На этот раз побочных ощущений почти не было. Повезло или внутренние напряжение впрыснуло в кровь столько адреналина, что он заглушил прочие чувства? Пилотам не хотелось разбираться – они радовались редкой удаче и возможности немедленно вернуться к работе.
– Все системы включены, – Стас облегчённо вытянулся в кресле. – Поздравляю с прыжком.
Дик улыбнулся – у него тоже отлегло от сердца.
– И тебя. Сейчас уточню курс, – второй пилот уткнулся в персональный экран, что-то там проверяя. – Хм… Не может быть.
– Что-то не так? – Стас поневоле напрягся, интонации в голосе напарника сулили неприятности.
– Да, – в своём кресле Дик лихорадочно переключал таблицы и схемы, пытаясь разобраться. – Я же не мог ошибиться. Не мог!
– Что ты хочешь сказать? – в голосе Стаса словно прозвучало знакомое «что, опять?», которое он произносил каждый раз, когда по вине Дика оказывался в очередной нелепой или щекотливой ситуации.
– Да не знаю я! Курс был просчитан как полагается, но это не Тета Гидры.
– И где же мы, забери тебя космос!? – не выдержал Стас. – Говори уже! Или хочешь, чтобы я сам посмотрел?
– Это Тета-Гидры Б, карликовая звезда-спутник, в ста пятидесяти семи астрономических единицах от неё.

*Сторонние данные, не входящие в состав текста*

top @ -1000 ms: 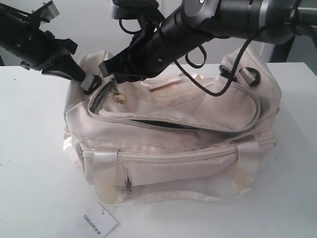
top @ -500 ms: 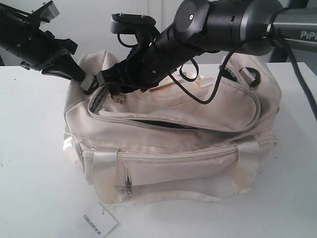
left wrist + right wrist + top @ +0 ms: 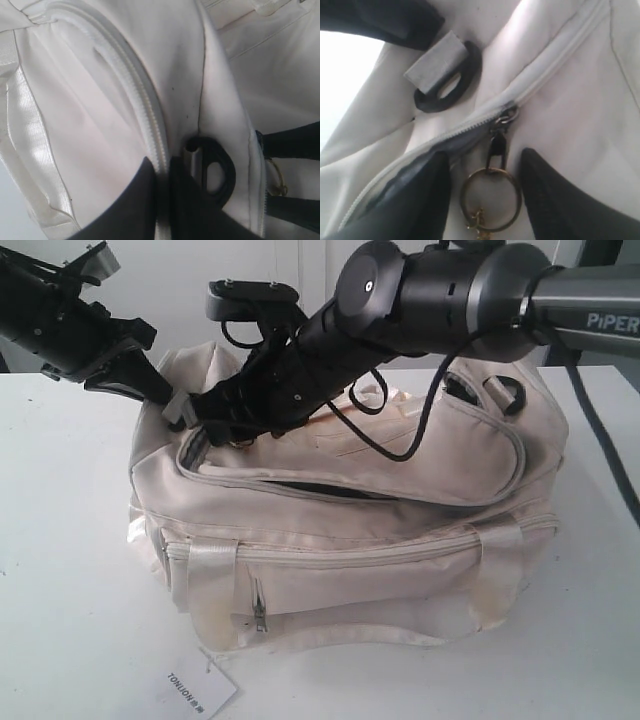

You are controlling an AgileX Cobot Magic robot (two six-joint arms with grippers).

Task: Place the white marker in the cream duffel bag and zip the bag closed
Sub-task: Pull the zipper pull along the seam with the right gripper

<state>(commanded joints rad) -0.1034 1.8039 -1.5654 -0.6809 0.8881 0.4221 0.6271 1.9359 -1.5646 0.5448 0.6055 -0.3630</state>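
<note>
Nearest, a white paper tag [image 3: 200, 692] lies on the white desk [image 3: 70, 570]. Behind it sits the large, soft cream duffel bag [image 3: 380, 570] of fabric, and its top zip gapes to show dark lining. The white marker shows in no view; I judge it is inside. At the far-left end the right end effector [image 3: 485, 159] is released, its jaws standing on both sides of the gold metal ring pull [image 3: 491, 199]. Farthest, the left end effector [image 3: 162, 170] is clenched on the bag's end fabric beside a black ring [image 3: 212, 167]. The step in hand is the zipping. Next the jaws must close on the pull and draw it along the open stretch.
</note>
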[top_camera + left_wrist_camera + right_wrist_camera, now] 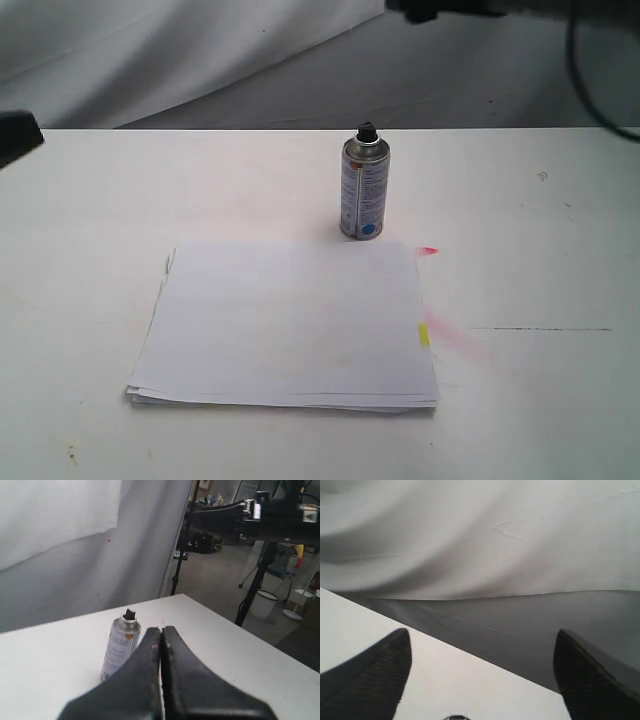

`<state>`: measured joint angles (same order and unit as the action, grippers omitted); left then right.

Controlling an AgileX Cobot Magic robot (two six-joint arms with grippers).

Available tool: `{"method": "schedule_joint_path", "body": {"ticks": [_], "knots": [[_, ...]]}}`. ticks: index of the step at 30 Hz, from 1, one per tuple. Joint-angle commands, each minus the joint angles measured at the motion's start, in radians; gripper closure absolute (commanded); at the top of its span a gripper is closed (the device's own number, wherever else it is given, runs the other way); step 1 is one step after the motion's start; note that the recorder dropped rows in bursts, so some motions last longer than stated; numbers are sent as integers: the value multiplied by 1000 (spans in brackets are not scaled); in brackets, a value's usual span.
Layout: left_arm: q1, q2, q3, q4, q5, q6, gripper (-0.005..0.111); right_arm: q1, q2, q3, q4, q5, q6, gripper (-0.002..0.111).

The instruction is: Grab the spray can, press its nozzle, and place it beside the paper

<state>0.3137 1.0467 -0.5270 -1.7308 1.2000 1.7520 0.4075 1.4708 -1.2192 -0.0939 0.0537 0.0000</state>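
The spray can point(364, 190) stands upright on the white table just behind the paper's far right corner, its black nozzle point(366, 131) on top. The paper point(290, 320) lies flat in front of it, with a yellow mark point(424, 335) on its right edge. My left gripper point(161, 628) is shut and empty, and the can point(119, 650) and nozzle point(130, 614) stand beyond its tips. In the exterior view only a dark part of it point(15, 138) shows at the left edge. My right gripper point(482, 632) is open high above the table. The can's top point(456, 718) peeks in between its fingers.
A red spot point(428, 250) and a pink smear point(458, 338) mark the table point(540, 250) right of the paper. The right arm point(440, 10) and a black cable point(578, 60) hang at the top. A grey backdrop drapes behind the table's far edge.
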Motion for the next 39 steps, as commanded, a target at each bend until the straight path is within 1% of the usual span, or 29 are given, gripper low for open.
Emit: {"method": "schedule_joint_path", "body": {"ticks": [1, 3, 6, 9, 12, 13, 17, 20, 22, 25, 26, 30, 31, 34, 37, 39], "knots": [[1, -83, -74, -14, 21, -162, 107, 0, -219, -5, -3, 280, 0, 55], [-7, -101, -90, -14, 21, -213, 107, 0, -304, -5, -3, 393, 0, 68], [-37, -123, -92, -14, 21, -247, 107, 0, -408, -5, 7, 522, 0, 85], [-88, -152, -92, -14, 21, -302, 107, 0, -502, -3, 25, 638, 0, 97], [-148, -200, -92, -14, 21, -309, 107, 0, -578, -3, 63, 750, -16, 106], [-165, -219, -92, -14, 21, -309, 107, 0, -598, -3, 87, 778, -37, 108], [-204, -296, -92, -14, 21, -309, 107, 0, -716, 39, 235, 850, -122, 108], [-209, -356, -92, -14, 21, -280, 107, 0, -850, 128, 349, 878, -131, 108], [-209, -396, -92, -14, 21, -254, 107, 0, -937, 189, 375, 883, -129, 108], [-209, -443, -92, -14, 21, -218, 107, 0, -1087, 316, 355, 817, -102, 108], [-209, -448, -92, -14, 0, -204, 107, 0, -1143, 360, 330, 757, -91, 108], [-209, -440, -78, -14, -166, -142, 107, 0, -1254, 532, 303, 546, -89, 108], [-209, -427, -69, -14, -214, -107, 107, 0, -1267, 579, 303, 487, -89, 108], [-209, -361, -54, -14, -295, -50, 107, 0, -1269, 711, 324, 312, -89, 108], [-211, -272, -52, -14, -302, -38, 107, 0, -1242, 852, 349, 132, -89, 108], [-229, -221, -52, -14, -304, -38, 107, 0, -1214, 933, 352, 14, -89, 108]]}}
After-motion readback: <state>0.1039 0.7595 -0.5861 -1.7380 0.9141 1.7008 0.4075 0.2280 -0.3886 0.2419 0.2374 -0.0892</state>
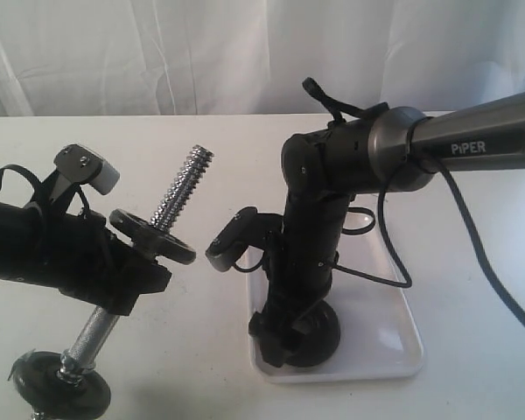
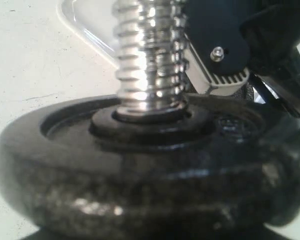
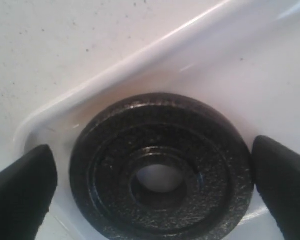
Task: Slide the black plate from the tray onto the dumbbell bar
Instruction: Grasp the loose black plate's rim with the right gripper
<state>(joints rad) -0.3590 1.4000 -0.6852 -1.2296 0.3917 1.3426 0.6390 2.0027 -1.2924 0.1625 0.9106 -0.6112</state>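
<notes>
The black plate [image 3: 160, 170] lies flat in a corner of the white tray [image 3: 140, 55], its centre hole showing. My right gripper [image 3: 152, 175] is open, one finger on each side of the plate's rim. From outside, that gripper [image 1: 297, 337] points down and hides most of the plate [image 1: 325, 343] on the tray [image 1: 394, 341]. My left gripper [image 1: 127, 280] is shut on the dumbbell bar [image 1: 182, 188], held tilted above the table with its bare threaded end up. A black disc [image 1: 153, 236] sits on the bar just above that gripper and fills the left wrist view [image 2: 140, 170], hiding the jaws.
Another black disc [image 1: 61, 389] caps the bar's low end near the table's front edge. The right arm's wrist camera [image 1: 232, 238] hangs close to the bar's upper disc. A black cable [image 1: 481, 254] trails over the table right of the tray. A white curtain stands behind.
</notes>
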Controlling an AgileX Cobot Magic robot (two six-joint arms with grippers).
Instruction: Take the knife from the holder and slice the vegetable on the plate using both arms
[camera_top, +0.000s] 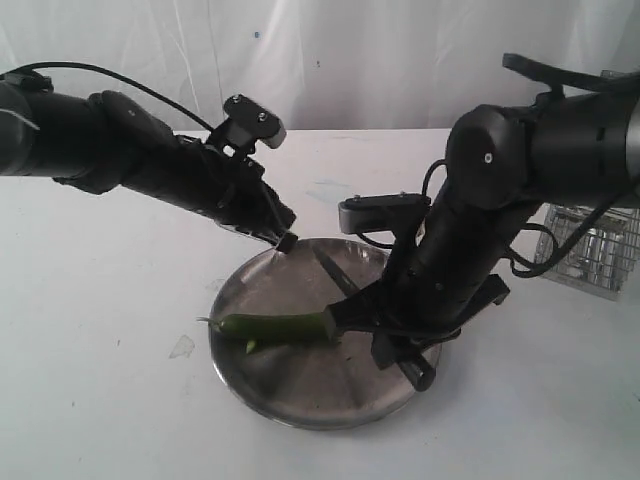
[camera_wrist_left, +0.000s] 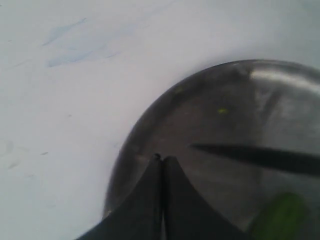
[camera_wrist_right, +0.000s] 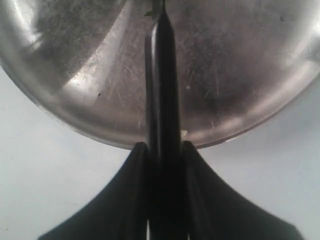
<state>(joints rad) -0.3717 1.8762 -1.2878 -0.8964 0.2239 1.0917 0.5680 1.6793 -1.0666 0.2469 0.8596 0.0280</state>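
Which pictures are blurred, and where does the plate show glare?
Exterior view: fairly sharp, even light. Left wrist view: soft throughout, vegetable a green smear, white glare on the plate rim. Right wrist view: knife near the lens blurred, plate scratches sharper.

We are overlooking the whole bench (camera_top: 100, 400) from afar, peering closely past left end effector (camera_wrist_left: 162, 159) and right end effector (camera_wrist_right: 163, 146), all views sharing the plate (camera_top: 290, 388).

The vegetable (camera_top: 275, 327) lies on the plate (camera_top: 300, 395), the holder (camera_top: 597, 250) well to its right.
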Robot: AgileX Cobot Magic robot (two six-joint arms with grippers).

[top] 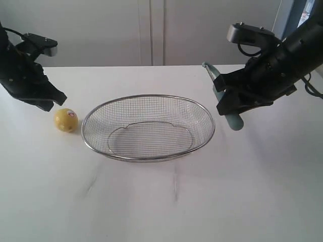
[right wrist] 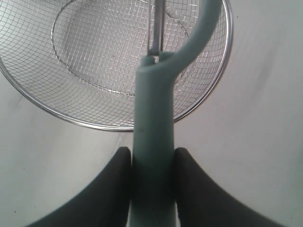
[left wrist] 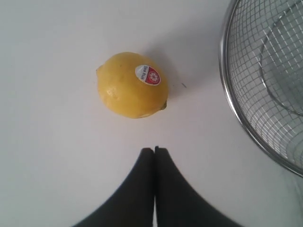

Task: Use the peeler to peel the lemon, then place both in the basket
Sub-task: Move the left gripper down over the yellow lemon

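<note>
One lemon (left wrist: 132, 85) near closed, empty left hand (left wrist: 154, 149); right hand (right wrist: 152, 153) grips peeler (right wrist: 154, 94) beside basket (top: 202, 123).

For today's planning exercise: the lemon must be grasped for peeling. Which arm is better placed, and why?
Left. The left pincer, shut and empty, hangs beside the lemon; the right pincer grips the peeler beyond the basket.

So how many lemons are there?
1. The lemon sits on the table, just left of the basket, near the shut left end effector. No others show.
</note>
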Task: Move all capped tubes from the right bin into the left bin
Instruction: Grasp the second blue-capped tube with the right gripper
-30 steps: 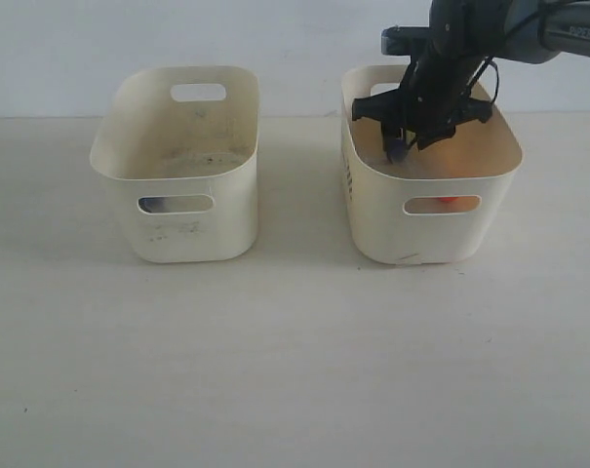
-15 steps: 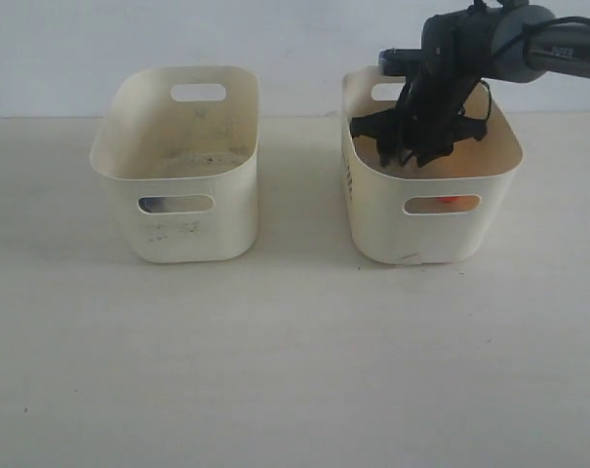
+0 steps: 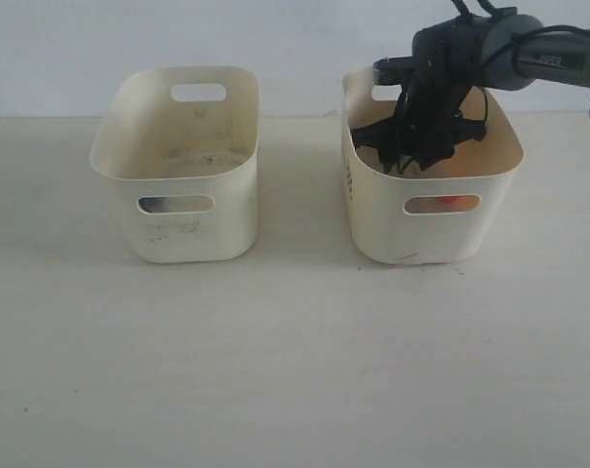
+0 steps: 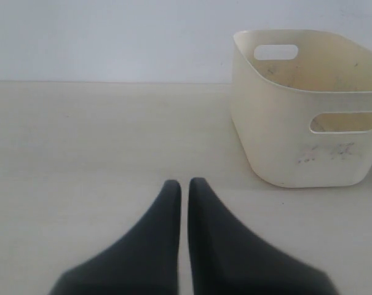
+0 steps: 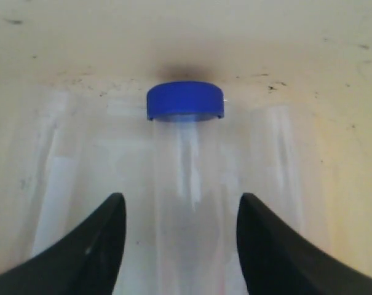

– Дик, это невероятно! – Стас даже расхохотался, хотя ему сейчас было совсем не до смеха. – Как ты умудрился?
– Да я проверил всё раза три! Нет, пять! – продолжал упорствовать старший помощник, хотя капитан прекрасно знал, что Дик всегда рассчитывает курс с первого раза. – Стас, ну когда я с прыжком промахивался, а?
– Последний раз, когда летели на Эпсилон Эридана.
– Там с этим трансцендентным коктейлем неудачно вышло, кто ж знал, что он потом так в башке стучит, – упорно не желал признавать себя виноватым Дик. – Да и промазал я тогда всего на три единицы. А тут – целых сто пятьдесят семь, и это мы ещё с нужной стороны вышли.
– Вот видишь, к чему приводит…
– Что приводит!? Ты чего, курс навигации забыл? Наведение норы идёт на звезду! На звезду! Я выбирал Тету Гидры. А не эту её прилипалу, да на неё вообще наведения нет! Понимаешь?
– Возможно, что есть, – предположил капитан. – Просто его не внесли в справочник гражданских маршрутов. Здесь ведь нет никаких станций или планет, да?
– Нет, – угрюмо подтвердил Дик.
– И сколько нам теперь лететь до точки перехода? – с коварной улыбкой поинтересовался Стас.
– Два с половиной дня в экономном режиме.
– Значит, успеваем ещё, – Стас успокоился. – Так уж и быть, топливо пополам спишем. Прокладывай курс, но на этот раз – тщательно.
Дик нахмурился ещё больше и принялся вводить новые координаты.